- Aim of the exercise
Select, from the data, each line where "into" occurs.
Top of Input data
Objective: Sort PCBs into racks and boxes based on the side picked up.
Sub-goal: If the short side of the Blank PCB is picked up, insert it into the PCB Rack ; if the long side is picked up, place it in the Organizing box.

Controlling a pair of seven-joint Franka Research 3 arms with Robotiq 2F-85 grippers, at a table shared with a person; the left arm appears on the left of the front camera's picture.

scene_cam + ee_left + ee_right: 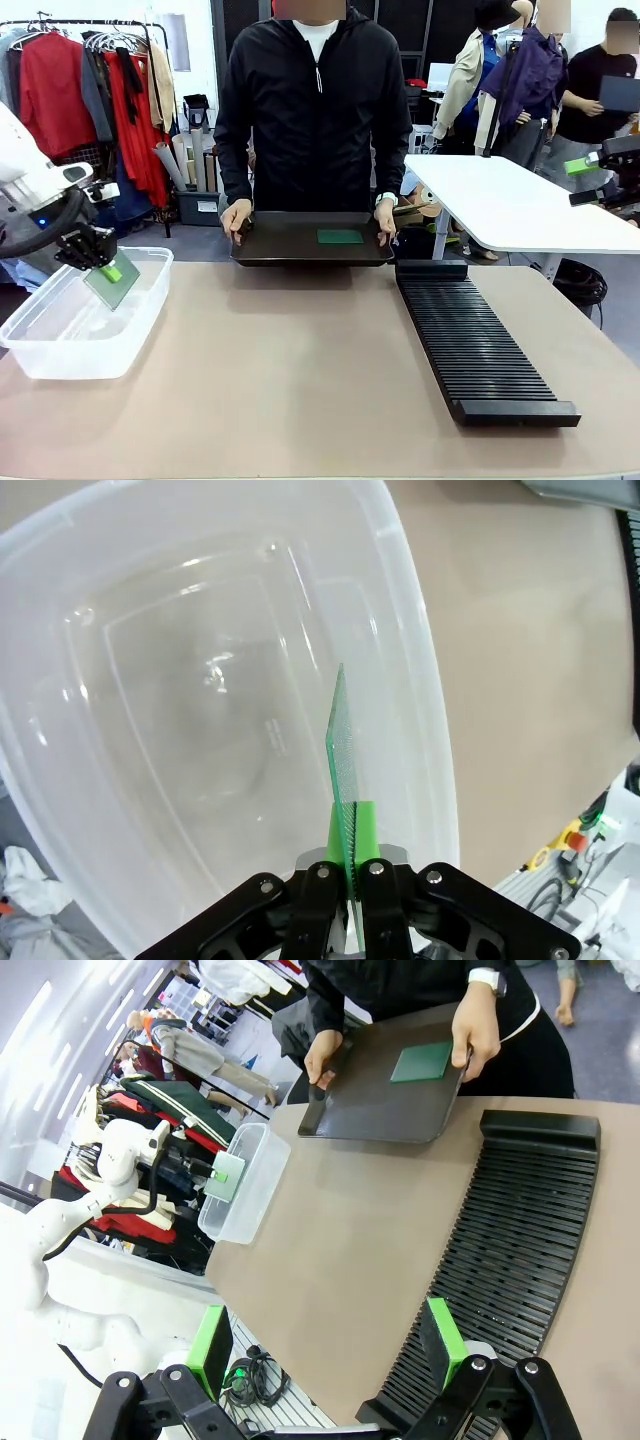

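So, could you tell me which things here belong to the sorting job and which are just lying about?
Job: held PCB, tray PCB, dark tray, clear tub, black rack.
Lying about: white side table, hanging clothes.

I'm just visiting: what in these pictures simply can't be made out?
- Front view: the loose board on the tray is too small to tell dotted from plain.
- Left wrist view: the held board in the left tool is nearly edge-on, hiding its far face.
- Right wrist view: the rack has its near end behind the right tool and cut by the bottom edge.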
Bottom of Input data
- Reply to the exercise
Objective: Sort PCBs into racks and boxes based on the side picked up.
Sub-goal: If the short side of the Blank PCB is picked up, insert it into the PCB Rack ; if the long side is picked up, place it in the Organizing box.

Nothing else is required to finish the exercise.